First there is a high spirited sense of triumph and superiority that is so overabundant that it spills into enjoyment of others miseries and inferiority. This is based on a burst of self confidence and appreciation - and well justified for manic-depressive folks are generally beautiful people with superior looks, attractive bodies and quick mind - of one' excellent attributes. The person is completely self centered and feels no hesitation in thinking of the death of anybody who crosses one's path.

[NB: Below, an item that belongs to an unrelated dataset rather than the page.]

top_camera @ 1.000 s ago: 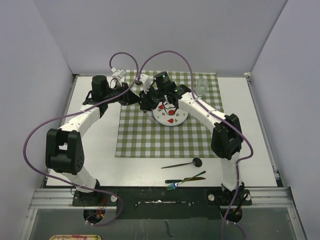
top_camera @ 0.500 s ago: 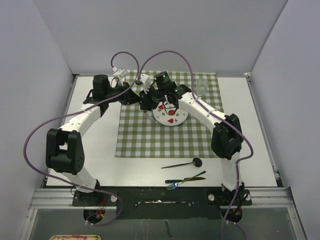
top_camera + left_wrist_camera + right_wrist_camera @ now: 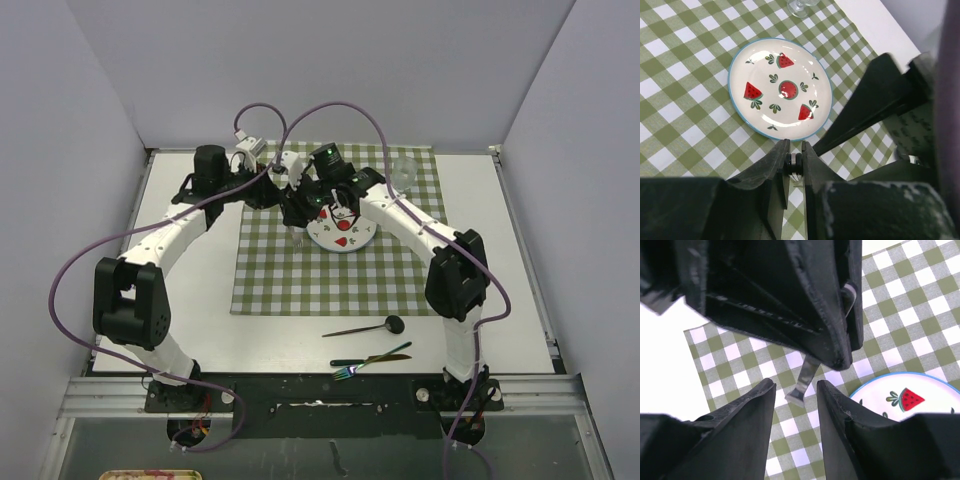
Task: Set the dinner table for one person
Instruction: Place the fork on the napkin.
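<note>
The dinner table (image 3: pixel 190 290) carries a green-and-white checked cloth (image 3: pixel 300 280) with a watermelon-patterned plate (image 3: pixel 343 232) on it. Both grippers meet above the cloth, just left of the plate. My left gripper (image 3: pixel 794 150) is shut on a thin silver utensil (image 3: pixel 805 382), which hangs down from its fingertips (image 3: pixel 837 357) over the cloth. My right gripper (image 3: pixel 795 384) is open, its fingers standing on either side of the utensil's lower end without touching it. From above, the left gripper (image 3: pixel 278 190) and right gripper (image 3: pixel 298 212) overlap, and the utensil's end (image 3: pixel 296 237) shows below them.
A clear glass (image 3: pixel 403 172) stands at the cloth's far right corner. A black spoon (image 3: pixel 365 327), a dark knife (image 3: pixel 370 356) and an iridescent fork (image 3: pixel 352 368) lie on the bare table near the front edge. Purple cables loop above both arms.
My right gripper's jaws have opened off the silver utensil, which stays in the left gripper. The left wrist and its cable have shifted slightly to the right.
</note>
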Controlling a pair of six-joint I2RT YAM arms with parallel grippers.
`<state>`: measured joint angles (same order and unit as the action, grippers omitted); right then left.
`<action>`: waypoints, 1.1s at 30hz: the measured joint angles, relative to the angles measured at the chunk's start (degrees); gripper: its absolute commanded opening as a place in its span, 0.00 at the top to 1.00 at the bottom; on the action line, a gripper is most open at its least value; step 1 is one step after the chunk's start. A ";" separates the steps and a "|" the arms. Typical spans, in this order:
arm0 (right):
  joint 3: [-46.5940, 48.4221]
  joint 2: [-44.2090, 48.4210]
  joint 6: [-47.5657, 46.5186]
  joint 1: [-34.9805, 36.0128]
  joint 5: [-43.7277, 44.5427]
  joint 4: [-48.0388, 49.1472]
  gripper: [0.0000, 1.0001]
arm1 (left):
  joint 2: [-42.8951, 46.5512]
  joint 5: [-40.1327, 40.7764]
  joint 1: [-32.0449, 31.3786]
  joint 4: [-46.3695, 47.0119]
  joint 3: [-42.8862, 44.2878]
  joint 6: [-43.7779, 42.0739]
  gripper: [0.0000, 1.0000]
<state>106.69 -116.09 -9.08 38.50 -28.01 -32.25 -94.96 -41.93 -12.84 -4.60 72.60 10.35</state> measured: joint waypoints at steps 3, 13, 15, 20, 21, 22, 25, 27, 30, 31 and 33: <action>0.00 2.08 -0.85 0.00 0.48 -1.75 0.59 | 0.00 0.85 -0.35 -0.96 0.66 -2.16 1.00; -0.09 18.40 -4.66 -0.37 4.76 -4.74 0.62 | 0.02 3.37 -2.78 -5.33 2.25 -9.84 1.00; -0.94 21.24 -5.73 -0.70 6.14 -5.14 0.62 | 0.04 4.07 -3.74 -6.71 2.78 -12.33 1.00; -7.04 26.23 -7.30 -4.02 9.60 -6.34 0.64 | 0.24 6.97 -6.49 -10.84 3.54 -20.96 1.00; -8.15 26.69 -7.39 -5.01 10.08 -6.62 0.65 | 0.24 7.50 -6.99 -11.76 3.67 -22.73 1.00; -9.55 27.08 -7.50 -6.56 10.64 -7.08 0.65 | 0.24 8.41 -7.82 -13.18 3.87 -25.53 1.00; -12.04 27.43 -7.48 -10.69 12.22 -8.31 0.66 | 0.24 11.30 -9.75 -17.51 5.29 -33.18 1.00; -13.16 27.63 -7.34 -12.94 12.92 -8.72 0.66 | 0.24 13.29 -11.17 -20.98 7.30 -39.10 1.00; -14.05 28.04 -6.97 -15.06 13.70 -9.01 0.67 | 0.20 15.54 -13.25 -27.78 13.11 -48.81 1.00; -14.21 28.22 -6.93 -15.28 13.90 -8.98 0.67 | 0.22 16.90 -14.03 -29.59 15.76 -53.16 1.00; -14.27 28.48 -6.78 -15.37 13.90 -8.98 0.67 | 0.55 18.99 -15.80 -29.99 17.27 -58.18 1.00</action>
<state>92.42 -87.61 -15.86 23.14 -14.11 -41.23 -94.41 -22.94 -28.64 -34.59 89.86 -47.83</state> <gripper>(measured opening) 0.336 0.116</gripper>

This phase is followed by emergence of guilt and anticipation of punishment. These two negative emotions are clearly relate to the earlier joy at the plight and inferiority of others. The anticipation of punishment - forewarning of pain - creates great anxiety. To control the anxiety and guilt - guilt itself is kind of anxiety (anticipation of punishment from one's conscience) - all kinds of obsessive thinking and rituals emerge in those whose preferred mode of defense is obsessive, while in the hysterics, body aches and pains emerge to assuage the guilt (through suffering). These obsessive/hysterical symptoms are kind of repentant activities. If the fear of punishment is not placated by these obsessive/hysterical maneuvers, the patient resorts to actually punishing herself - the most favored way to torture is to start dreading the impending poverty which sometimes becomes frank delusions that one soon will be a destitute homeless bag-lady. The psychodynamics behind punishing oneself even before fate (parents) does lies in the following reasoning: let me punish myself which will placate my parents and avert their wrath from falling upon me. When self-torture goes way beyond one's capacity to handle, the person goes into frank depression and ceases partaking of all enjoyments and all activities. The excessive delight at one's superiority during the manic phase is now fittingly punished with the belief that one is utterly worthless.
Today a patient of mine, who I have been seeing for over 15 years, and who has classic manic-depressive illness, and who was in good remission for a long time, came with the complaint that she is very shaky and her son stated that her manic-depressive confusional state is round the corner. When patient was asked as to what could be causing this sudden deterioration, she said that a friend of hers, who she has known for years, and with whom she rode every morning to go to dialysis had died.
When asked how had she died, the patient's face showed a triumphant pleasure. This was certainly against her good sense and perhaps without even her knowledge. She followed it up with the following statement, "She got a kidney transplant. But it did not last for even 2 months. She died. She would have been better off not getting it." I could feel her secret joy at the death of someone who had got the kidney transplant while she had not. But mixed with it was the sadness at her friends death and guilt over the triumph.